WORK ITEM => Starting with the first line of the data that follows, transcribe every line verbatim until the line containing "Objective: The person" has been transcribed.

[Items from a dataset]
__________________________________________________

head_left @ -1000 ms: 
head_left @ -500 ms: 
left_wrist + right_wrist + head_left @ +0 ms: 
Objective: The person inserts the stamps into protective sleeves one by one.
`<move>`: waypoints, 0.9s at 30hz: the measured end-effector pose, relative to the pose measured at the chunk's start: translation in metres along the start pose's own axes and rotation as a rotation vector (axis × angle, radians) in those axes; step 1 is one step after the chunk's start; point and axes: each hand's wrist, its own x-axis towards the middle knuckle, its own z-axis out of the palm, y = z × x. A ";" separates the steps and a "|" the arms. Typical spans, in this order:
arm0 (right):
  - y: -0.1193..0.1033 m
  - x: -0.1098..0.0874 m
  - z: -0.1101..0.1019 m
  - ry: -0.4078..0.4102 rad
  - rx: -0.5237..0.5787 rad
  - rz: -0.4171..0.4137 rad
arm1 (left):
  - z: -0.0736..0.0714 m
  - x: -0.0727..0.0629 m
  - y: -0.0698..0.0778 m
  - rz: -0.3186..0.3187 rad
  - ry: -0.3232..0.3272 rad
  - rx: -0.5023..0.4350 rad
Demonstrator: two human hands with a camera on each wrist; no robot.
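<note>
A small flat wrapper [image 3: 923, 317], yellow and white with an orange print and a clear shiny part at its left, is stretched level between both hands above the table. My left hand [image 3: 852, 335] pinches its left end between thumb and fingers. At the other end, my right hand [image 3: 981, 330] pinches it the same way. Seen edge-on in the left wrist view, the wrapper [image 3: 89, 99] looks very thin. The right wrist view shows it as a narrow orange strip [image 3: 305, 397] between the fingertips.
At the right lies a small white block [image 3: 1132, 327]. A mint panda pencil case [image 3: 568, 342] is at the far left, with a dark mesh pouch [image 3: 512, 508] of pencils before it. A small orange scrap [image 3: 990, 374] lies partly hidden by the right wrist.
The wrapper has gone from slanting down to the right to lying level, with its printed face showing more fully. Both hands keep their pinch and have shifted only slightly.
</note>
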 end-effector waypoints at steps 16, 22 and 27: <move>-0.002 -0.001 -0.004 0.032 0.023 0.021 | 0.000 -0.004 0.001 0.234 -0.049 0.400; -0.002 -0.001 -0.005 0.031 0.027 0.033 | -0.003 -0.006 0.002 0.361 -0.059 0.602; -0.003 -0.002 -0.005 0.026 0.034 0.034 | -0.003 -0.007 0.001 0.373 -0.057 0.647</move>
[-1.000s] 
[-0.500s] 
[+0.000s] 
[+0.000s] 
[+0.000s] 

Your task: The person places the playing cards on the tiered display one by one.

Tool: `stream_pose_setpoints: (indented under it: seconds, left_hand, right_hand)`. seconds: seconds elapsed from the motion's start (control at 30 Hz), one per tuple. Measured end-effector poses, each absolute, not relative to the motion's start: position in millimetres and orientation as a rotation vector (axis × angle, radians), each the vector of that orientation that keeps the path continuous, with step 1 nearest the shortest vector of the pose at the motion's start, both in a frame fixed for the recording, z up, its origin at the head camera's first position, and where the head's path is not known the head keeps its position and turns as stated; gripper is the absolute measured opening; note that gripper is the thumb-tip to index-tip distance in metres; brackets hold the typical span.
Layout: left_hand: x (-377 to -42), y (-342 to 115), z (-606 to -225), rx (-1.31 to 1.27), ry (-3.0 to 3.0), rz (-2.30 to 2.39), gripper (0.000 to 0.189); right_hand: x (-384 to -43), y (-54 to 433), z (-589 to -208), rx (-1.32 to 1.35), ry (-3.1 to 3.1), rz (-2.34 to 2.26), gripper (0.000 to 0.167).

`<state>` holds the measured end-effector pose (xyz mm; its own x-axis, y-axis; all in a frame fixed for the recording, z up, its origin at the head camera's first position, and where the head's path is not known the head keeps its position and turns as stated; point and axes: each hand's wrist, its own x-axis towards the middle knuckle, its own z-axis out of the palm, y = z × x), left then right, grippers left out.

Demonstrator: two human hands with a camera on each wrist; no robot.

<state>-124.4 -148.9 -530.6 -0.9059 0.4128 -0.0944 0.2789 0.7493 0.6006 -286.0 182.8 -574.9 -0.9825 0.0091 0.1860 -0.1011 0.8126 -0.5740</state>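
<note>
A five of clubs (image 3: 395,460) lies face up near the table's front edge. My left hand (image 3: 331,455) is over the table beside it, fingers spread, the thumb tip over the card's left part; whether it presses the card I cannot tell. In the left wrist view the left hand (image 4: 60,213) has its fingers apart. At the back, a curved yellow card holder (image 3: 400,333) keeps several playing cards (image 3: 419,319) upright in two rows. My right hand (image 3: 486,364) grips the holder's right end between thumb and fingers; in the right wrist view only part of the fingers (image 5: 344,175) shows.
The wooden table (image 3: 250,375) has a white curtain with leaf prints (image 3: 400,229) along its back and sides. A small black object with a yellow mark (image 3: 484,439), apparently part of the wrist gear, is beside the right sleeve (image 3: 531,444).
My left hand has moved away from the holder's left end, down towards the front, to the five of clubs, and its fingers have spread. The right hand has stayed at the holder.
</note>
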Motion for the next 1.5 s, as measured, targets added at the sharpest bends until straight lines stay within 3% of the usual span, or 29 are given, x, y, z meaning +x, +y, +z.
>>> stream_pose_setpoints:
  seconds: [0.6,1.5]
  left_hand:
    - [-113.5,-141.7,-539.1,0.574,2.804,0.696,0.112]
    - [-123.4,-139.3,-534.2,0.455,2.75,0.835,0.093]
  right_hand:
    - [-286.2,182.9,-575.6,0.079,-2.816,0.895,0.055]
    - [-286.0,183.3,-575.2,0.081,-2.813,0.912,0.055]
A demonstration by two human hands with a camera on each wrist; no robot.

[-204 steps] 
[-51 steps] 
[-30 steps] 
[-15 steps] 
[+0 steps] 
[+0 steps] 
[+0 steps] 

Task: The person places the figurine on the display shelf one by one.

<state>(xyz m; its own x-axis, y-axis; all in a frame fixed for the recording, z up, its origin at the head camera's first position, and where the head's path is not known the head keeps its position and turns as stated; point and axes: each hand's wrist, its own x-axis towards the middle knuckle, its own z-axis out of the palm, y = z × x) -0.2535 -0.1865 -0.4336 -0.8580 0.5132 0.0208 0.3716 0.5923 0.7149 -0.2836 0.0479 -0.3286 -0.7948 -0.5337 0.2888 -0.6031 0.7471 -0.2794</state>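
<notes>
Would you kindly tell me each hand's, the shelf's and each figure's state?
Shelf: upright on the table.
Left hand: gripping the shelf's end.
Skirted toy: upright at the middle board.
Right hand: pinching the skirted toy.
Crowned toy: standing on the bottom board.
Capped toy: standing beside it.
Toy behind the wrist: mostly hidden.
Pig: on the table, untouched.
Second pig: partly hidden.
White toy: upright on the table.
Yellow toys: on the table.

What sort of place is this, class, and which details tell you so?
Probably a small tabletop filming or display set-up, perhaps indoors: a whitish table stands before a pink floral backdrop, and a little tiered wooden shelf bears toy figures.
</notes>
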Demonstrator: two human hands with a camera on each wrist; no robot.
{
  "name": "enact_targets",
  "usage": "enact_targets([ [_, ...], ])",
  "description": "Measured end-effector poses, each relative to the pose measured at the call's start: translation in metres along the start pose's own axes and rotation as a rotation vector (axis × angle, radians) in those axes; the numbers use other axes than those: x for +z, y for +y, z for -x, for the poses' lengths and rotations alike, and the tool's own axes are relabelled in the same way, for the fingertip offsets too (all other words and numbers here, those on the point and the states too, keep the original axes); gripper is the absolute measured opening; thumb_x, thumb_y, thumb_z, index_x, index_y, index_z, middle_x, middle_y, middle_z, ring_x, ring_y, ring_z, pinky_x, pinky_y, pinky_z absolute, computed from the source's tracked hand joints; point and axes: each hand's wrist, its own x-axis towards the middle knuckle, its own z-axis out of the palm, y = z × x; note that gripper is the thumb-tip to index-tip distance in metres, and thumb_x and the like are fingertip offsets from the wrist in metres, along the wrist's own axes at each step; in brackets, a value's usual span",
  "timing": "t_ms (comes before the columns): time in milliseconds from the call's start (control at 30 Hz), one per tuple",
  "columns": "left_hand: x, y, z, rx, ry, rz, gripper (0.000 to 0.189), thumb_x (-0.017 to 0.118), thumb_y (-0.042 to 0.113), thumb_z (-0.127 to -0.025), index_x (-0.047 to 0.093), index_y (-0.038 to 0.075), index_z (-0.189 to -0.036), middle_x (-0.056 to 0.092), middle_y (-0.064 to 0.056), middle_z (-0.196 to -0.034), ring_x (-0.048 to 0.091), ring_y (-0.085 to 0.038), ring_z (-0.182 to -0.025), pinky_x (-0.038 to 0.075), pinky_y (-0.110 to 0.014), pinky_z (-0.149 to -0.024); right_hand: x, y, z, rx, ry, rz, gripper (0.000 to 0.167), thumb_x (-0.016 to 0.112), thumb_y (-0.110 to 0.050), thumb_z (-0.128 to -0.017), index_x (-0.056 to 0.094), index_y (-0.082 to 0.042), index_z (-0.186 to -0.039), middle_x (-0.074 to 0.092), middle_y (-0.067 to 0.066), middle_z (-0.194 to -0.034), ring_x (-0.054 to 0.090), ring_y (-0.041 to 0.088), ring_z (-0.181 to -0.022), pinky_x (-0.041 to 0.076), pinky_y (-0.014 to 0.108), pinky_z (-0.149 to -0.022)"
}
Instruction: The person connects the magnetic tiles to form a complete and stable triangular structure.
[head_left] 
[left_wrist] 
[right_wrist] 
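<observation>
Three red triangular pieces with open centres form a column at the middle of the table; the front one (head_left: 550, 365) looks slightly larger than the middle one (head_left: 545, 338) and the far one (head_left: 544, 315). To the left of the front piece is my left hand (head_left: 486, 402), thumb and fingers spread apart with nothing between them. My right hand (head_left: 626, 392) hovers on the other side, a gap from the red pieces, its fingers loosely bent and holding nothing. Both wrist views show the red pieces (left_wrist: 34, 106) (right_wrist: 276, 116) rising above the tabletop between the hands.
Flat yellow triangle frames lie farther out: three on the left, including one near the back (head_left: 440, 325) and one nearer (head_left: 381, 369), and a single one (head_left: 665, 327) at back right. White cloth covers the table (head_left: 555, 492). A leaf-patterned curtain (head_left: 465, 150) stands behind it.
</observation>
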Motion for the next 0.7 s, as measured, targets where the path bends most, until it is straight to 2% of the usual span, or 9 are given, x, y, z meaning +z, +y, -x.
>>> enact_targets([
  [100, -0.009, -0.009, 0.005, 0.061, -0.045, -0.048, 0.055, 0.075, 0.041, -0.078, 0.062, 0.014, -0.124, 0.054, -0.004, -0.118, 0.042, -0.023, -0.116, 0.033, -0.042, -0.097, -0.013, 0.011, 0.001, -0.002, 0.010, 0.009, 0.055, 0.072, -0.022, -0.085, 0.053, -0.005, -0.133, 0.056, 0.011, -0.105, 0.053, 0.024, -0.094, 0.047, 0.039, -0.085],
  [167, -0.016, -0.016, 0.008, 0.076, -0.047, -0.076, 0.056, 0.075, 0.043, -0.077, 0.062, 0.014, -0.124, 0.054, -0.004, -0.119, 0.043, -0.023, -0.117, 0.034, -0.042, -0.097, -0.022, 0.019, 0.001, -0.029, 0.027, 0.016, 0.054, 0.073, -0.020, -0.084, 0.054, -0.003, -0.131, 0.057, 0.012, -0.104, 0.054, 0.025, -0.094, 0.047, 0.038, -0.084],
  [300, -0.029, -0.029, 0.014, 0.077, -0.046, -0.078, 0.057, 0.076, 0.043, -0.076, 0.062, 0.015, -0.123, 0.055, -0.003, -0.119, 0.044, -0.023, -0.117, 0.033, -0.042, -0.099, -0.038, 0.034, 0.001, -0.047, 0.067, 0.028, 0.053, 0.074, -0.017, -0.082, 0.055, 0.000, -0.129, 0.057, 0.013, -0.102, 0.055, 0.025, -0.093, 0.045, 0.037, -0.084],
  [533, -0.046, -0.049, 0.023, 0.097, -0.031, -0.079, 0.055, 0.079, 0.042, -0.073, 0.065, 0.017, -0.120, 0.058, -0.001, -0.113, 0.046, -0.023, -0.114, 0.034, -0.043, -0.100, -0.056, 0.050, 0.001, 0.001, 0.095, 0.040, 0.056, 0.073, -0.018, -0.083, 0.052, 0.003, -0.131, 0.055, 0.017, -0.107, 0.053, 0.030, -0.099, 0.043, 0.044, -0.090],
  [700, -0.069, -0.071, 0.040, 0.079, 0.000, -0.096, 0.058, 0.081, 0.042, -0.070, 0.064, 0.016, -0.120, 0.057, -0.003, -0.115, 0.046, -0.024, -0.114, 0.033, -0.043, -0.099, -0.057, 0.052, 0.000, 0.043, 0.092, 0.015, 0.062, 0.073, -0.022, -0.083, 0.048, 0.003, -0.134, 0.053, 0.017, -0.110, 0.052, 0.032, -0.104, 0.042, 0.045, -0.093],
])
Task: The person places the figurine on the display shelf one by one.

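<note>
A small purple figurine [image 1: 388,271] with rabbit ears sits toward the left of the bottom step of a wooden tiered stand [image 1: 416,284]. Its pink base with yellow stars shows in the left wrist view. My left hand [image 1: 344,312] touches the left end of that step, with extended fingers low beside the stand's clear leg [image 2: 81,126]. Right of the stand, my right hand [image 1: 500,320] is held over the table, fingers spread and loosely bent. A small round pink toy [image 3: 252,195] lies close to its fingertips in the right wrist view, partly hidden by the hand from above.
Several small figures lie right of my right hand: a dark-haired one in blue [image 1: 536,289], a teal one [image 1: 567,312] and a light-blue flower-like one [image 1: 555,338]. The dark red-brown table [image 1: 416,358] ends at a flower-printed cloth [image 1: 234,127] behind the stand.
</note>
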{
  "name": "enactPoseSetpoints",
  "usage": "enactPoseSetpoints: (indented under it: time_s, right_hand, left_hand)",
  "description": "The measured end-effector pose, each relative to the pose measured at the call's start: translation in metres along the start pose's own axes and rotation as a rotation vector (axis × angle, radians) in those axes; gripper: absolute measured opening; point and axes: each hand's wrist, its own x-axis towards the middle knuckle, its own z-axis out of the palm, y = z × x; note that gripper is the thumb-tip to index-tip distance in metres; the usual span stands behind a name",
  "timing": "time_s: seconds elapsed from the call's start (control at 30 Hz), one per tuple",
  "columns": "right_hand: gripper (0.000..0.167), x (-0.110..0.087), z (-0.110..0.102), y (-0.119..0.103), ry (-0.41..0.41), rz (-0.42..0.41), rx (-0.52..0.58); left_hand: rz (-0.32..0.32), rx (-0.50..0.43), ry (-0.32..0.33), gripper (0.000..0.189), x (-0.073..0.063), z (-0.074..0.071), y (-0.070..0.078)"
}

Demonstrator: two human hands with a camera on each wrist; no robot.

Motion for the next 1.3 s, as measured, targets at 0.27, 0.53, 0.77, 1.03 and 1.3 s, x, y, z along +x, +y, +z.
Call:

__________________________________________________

YOUR RESPONSE =>
head_left @ -1000 ms: 
head_left @ -500 ms: 
left_wrist + right_wrist + head_left @ +0 ms: 
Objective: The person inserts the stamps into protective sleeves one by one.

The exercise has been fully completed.